Ministers Sanna Marin (left), Antti Kurvinen and Annika Saarikko attended a question-time debate in the Finnish Parliament in October 2021. Both Marin and Saarikko have mentioned income tax cuts as a possible measure to bolster the purchasing power of consumers in the face of rapid inflation. (Antti Aimo-Koivisto – Lehtikuva)


ECONOMISTS in Finland have reiterated their reservations about the tax cuts floated by policy-makers as a cure for soaring consumer prices, writes YLE.

Minister of Finance Annika Saarikko (Centre) has repeatedly suggested that lowering the income tax would be a means to alleviate the difficulties of consumers. Prime Minister Sanna Marin (SDP) revealed last week that the government will mull over tax cuts especially for low and middle-income earners in the autumn.

The National Coalition, meanwhile, has called for tax cuts worth billions of euros.

Economists interviewed by the public broadcasting company, however, warn that lowering the income tax in an attempt to help consumers to cope with the inflationary environment could be counter-intuitive.

“When inflation is high, tax cuts can accelerate it further,” summed up Sanna Kurronen, the chief economist at Finnish Business and Policy Forum (Eva).

Another factor to consider is the economic uncertainty created by the Russian invasion of Ukraine. Olli-Pekka Ruuskanen, the research director at Pellervo Economic Research, viewed that an income tax cut would unlikely succeed in boosting private consumption amid the prevalent uncertainty.

“Even if you lowered the income tax, it wouldn’t necessary be channelled into consumption because households are worried about the future and would definitely save most of their income,” he explained to YLE.

It is also difficult to design the cuts in a way that benefits the low-income earners who have been hit the hardest by the rise in food and energy prices.

“Lowering the income tax isn’t the best way to improve purchasing power because it’d also affect middle-income and rich people, including the super rich. This would handicap the public economy and that isn’t desirable,” said Anni Marttinen, the chief economist at the Finnish Federation for Social Affairs and Health (SOSTE).

The income tax cut could be re-considered once the economic outlook has changed, according to Kurronen. “When it looks like inflation is slowing down and economic growth starts to lose momentum, that’s the right time to lower income taxes as a stimulus measure.”

Both Marin and Saarikko referred to the labour market situation and, more specifically, the need to refrain from agreeing on excessive pay increases in justifying the tax cuts.

“There are concerns that the acceleration of inflation could spread to the whole economy through pay increases. An income tax cut is not the most straightforward tool to tackle this because there are no guarantees that there wouldn’t still be high pay increases,” Ruuskanen commented to YLE.

The economists stressed that the tools to tackle the rising cost of living should be such that do not accelerate inflation, such as making index-based increases in social security benefits. The Finnish government has already announced it will make index-based adjustments to social security ahead of schedule, effectively promising increases in benefits such as unemployment security, guarantee pension and student financial aid for over 18-year-olds living independently.

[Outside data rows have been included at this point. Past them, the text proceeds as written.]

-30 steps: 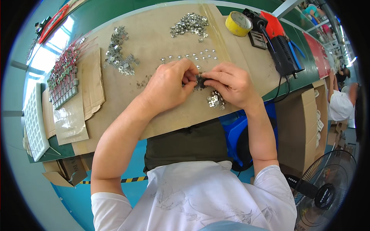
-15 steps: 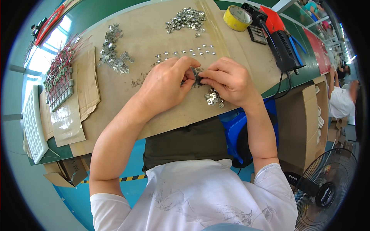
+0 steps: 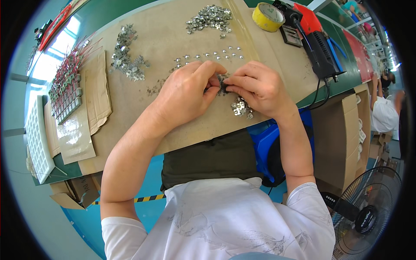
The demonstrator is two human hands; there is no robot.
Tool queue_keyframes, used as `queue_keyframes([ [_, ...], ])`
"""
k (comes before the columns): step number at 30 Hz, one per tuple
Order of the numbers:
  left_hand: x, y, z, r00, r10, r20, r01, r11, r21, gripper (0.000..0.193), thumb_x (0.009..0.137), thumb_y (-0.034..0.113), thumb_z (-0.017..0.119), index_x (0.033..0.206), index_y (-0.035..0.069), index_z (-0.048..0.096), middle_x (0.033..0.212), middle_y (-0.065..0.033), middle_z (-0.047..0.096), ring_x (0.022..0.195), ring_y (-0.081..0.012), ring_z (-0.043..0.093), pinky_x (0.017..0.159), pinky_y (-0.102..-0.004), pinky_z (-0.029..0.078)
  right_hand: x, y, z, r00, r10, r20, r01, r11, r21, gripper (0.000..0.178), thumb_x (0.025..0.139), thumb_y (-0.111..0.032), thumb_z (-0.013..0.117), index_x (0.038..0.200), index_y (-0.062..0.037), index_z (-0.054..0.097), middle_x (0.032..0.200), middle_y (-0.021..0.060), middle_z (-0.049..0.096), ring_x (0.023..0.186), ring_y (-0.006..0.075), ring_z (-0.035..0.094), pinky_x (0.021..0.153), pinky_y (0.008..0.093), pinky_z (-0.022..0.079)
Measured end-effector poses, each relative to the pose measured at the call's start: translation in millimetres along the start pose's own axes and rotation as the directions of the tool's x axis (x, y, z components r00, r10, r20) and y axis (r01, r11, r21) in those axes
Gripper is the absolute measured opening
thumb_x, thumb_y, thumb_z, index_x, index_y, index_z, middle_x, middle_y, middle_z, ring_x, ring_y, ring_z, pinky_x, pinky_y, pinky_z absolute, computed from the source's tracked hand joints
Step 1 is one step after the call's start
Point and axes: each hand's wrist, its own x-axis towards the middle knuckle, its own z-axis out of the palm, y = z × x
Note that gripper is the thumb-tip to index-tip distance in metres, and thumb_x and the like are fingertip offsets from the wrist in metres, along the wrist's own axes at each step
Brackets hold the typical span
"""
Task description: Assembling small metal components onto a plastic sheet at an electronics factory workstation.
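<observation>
My left hand [image 3: 186,91] is closed in a pinch over the brown work sheet [image 3: 143,99], its fingertips turned toward the other hand. Facing it, my right hand [image 3: 260,89] pinches thumb against forefinger. What either hand holds is too small and hidden to make out. Between the fingertips lie small dark pieces [image 3: 223,82] on the sheet. A little pile of shiny metal clips [image 3: 241,107] sits just under my right hand. Beyond the hands, several small metal parts [image 3: 216,55] stand spread out in rows.
Larger heaps of metal parts lie far back [image 3: 209,19] and left [image 3: 125,54]. A yellow tape roll [image 3: 268,17] and a black tool station [image 3: 323,54] with a cable stand at right. Far left are red-wired pieces [image 3: 67,91] and a white grid tray [image 3: 40,138].
The view has shifted slightly. Both hands keep nearly the same pinched pose, with only small finger movement.
</observation>
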Motion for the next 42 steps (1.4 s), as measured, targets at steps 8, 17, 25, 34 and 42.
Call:
queue_keyframes([
  [8,1,-1,0,1.0,0.0,-0.001,0.0,1.0,-0.011,0.029,0.086,-0.001,0.076,0.114,0.004,0.07,0.089,-0.0111,0.075,0.086,-0.032,0.075,0.076,-0.0442,0.061,2,-4,-1,0.999,-0.022,0.049,0.025,0.998,-0.064,0.018,0.082,-0.009,0.087,0.098,-0.0059,0.081,0.087,0.0057,0.069,0.081,0.0268,0.069,0.066,0.0398,0.056],
  [17,1,-6,0,0.999,-0.042,0.008,0.042,0.998,-0.052,0.025,0.085,0.0,0.078,0.109,0.003,0.072,0.091,-0.0128,0.076,0.086,-0.0308,0.076,0.076,-0.0424,0.062,6,-14,-1,0.993,0.039,0.114,-0.022,0.989,-0.148,0.012,0.086,-0.008,0.081,0.098,-0.0071,0.08,0.087,0.005,0.065,0.083,0.0253,0.068,0.067,0.0397,0.057],
  [25,3,-14,-2,0.998,0.055,0.003,-0.055,0.997,0.048,0.01,0.084,0.0,0.084,0.093,0.002,0.081,0.095,-0.0103,0.077,0.082,-0.0269,0.075,0.072,-0.0364,0.062,8,-16,0,0.987,0.071,0.146,-0.039,0.977,-0.211,0.008,0.088,-0.008,0.078,0.096,-0.0075,0.079,0.091,0.0058,0.065,0.084,0.0268,0.068,0.068,0.0414,0.057],
  [34,3,-13,-3,0.999,0.022,0.036,-0.023,1.0,0.021,0.01,0.084,0.001,0.084,0.092,0.002,0.079,0.098,-0.0085,0.076,0.082,-0.0275,0.073,0.073,-0.0373,0.059,12,-20,-4,0.971,0.113,0.212,-0.074,0.98,-0.183,0.007,0.093,-0.014,0.079,0.096,-0.0085,0.079,0.09,0.0068,0.063,0.082,0.0273,0.068,0.069,0.0415,0.057],
  [42,3,-14,0,0.998,0.048,0.047,-0.049,0.999,0.017,0.009,0.084,-0.001,0.081,0.092,0.0,0.076,0.096,-0.0093,0.073,0.079,-0.0253,0.073,0.072,-0.0358,0.06,12,-21,-14,0.931,0.229,0.284,-0.17,0.961,-0.218,0.013,0.093,-0.018,0.079,0.1,-0.0076,0.081,0.094,0.0099,0.066,0.086,0.0324,0.07,0.075,0.0443,0.058],
])
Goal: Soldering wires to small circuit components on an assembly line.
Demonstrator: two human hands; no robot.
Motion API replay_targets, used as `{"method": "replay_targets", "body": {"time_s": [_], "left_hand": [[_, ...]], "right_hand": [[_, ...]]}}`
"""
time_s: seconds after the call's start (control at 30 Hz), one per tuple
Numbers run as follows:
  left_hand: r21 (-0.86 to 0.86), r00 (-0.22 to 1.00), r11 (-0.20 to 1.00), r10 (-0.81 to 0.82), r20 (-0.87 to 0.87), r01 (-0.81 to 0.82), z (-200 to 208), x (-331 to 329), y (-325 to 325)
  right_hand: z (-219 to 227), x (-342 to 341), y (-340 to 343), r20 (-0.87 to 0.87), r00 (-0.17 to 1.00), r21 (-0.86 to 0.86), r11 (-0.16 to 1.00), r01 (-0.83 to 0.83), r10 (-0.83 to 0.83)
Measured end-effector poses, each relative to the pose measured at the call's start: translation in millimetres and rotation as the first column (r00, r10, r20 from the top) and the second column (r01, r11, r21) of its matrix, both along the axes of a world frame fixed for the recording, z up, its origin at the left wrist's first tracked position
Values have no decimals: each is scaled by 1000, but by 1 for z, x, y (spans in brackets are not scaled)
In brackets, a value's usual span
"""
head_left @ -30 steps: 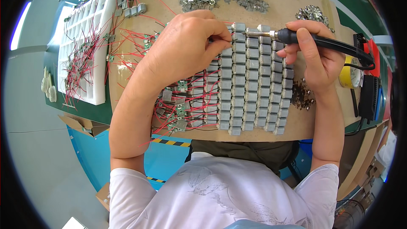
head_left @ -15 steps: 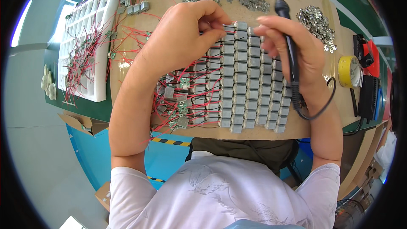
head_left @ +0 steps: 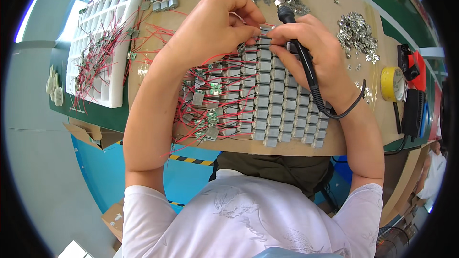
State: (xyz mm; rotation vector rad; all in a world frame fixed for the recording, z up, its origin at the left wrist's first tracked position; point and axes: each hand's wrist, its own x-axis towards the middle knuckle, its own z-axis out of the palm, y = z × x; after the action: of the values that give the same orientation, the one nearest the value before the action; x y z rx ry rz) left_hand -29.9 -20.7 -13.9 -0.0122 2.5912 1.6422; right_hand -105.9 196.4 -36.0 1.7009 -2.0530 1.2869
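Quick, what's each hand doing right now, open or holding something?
Left hand: fingers bunched beside the grey blocks; grip cannot be told.
Right hand: closed, holding the soldering iron.

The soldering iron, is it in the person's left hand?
No, the soldering iron is in the right hand, its tip pointing away from the person.

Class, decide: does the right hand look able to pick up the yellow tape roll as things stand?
Probably not: the right hand holds a soldering iron, though the way to the yellow tape roll looks open.
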Motion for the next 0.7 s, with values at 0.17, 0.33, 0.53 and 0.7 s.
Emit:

“One of the best ways is making these index-based increases in basic security for people who are suffering the most and then, if that isn’t enough, considering some kind of additional support,” said Marttinen.

The government, ultimately, has limited options at its disposal to rein in the surge in consumer prices, given that it is a consequence of various factors. Russia’s war in Ukraine inevitably has an impact on prices, reminded Ruuskanen.

“There’s one solution to the rise in energy prices and indirect solution to the rise in food prices: ending the war in Ukraine,” he said.